Task Reference¶
Documentation for tasks implementing the workflow_manager EachItemTask or AllItemTask interfaces, along with the workflow_manager internal tasks.
Workflow Manager Tasks¶
Internal workflow_manager tasks.
- lung_modelling.workflow_manager.initialize(dataset_root, task_config, show_progress=True)[source]
Initialization task for processing a dataset directory structure. This is run first when WorkflowManager.run_workflow is called. Loads the dataset config and runs gather_directories, which gathers a list of source directories which tasks will act on.
- Parameters:
dataset_root (Path) – Root directory of the dataset
task_config (DictConfig) –
Configuration dict for this task
- params
- dataset_config_filename
Filename for the dataset configuration file. This should be directly inside the dataset_root directory.
- use_directory_index
Option to use pre-build index of the source directory instead of iterating through with os.walk.
- skip_dirs:
List of glob strings to match directories to skip. The whole path relative to the dataset_root is tested, so slashes can be included to specify depth to match. This takes precedence over select_dirs
- select_dirs:
List of glob strings to match directories to select. If empty, all valid source directories are selected. If not, only valid source directories that match one of these are selected.
show_progress – Option to show progress
- Returns:
dataloc – DatasetLocator object
dataset_config – DatasetConfig object
dirs_list – Record of data folders with list of files
- Return type:
Tuple[DatasetLocator, DictConfig, list]
- lung_modelling.workflow_manager.log_workflow(dataloc, cfg, task_config, task_name, results)[source]

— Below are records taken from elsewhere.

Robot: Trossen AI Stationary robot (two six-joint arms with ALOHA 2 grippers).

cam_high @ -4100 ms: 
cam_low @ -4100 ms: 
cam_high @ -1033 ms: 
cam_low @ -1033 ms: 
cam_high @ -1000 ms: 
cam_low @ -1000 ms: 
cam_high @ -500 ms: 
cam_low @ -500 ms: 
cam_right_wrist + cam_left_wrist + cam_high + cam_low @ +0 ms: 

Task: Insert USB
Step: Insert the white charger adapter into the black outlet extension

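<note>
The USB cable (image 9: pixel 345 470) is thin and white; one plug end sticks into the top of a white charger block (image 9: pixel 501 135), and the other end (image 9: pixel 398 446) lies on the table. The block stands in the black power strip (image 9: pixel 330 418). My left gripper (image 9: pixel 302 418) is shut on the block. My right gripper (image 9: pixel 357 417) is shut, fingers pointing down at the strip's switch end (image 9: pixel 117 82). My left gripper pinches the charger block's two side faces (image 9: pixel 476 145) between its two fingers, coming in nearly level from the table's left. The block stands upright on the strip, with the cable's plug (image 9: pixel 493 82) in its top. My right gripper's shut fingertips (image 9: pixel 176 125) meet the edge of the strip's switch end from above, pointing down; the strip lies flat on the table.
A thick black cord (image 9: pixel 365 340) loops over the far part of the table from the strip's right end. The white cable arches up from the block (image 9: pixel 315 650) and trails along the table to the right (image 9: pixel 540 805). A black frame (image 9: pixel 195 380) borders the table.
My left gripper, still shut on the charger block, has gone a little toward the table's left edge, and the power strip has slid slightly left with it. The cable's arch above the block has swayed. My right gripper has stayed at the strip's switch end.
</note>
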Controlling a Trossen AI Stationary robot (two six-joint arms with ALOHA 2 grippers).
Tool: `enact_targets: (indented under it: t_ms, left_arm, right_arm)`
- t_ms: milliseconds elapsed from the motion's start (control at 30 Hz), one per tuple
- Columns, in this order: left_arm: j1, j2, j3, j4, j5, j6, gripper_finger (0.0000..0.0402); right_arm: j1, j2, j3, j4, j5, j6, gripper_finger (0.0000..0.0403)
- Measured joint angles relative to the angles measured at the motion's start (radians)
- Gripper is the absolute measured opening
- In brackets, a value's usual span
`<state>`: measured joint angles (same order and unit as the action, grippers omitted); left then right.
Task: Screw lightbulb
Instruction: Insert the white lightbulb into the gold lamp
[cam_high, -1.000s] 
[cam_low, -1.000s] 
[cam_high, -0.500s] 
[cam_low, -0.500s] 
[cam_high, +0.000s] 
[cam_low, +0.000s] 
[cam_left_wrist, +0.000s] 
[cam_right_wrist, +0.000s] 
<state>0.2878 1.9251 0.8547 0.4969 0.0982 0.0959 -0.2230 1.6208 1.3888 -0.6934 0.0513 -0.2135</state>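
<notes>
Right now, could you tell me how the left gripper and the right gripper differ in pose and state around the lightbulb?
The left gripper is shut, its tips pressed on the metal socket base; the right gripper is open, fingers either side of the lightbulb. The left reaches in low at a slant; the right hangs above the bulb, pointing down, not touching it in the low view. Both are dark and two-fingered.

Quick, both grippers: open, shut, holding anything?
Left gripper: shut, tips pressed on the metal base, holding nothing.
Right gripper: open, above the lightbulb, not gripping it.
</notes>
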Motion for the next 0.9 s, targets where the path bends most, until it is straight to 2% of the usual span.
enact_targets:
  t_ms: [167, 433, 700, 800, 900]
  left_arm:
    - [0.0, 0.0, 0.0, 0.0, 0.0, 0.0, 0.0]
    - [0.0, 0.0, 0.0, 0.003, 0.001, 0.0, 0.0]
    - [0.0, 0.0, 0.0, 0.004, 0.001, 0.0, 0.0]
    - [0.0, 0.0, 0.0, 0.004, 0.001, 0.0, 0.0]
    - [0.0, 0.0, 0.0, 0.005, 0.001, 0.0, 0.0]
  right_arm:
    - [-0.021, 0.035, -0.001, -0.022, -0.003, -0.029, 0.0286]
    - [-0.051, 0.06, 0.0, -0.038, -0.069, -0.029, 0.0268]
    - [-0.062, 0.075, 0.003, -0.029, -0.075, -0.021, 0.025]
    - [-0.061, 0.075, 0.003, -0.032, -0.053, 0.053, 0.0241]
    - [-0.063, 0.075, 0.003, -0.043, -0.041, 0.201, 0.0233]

Workflow task for logging the result of a workflow. Runs after all tasks are complete in WorkflowManager.run_workflow.
- Parameters:
dataloc (DatasetLocator) – Dataset locator
cfg (DictConfig) – DatasetConfig object
task_config (DictConfig) – Configuration dict for this task No parameters are currently in use for this task_config
task_name – name of this task
results – Results of workflow tasks to log
Standard Tasks¶
Tasks not using the shapeworks library as a dependency.
Shapeworks Tasks¶
Tasks using the shapeworks library as a dependency.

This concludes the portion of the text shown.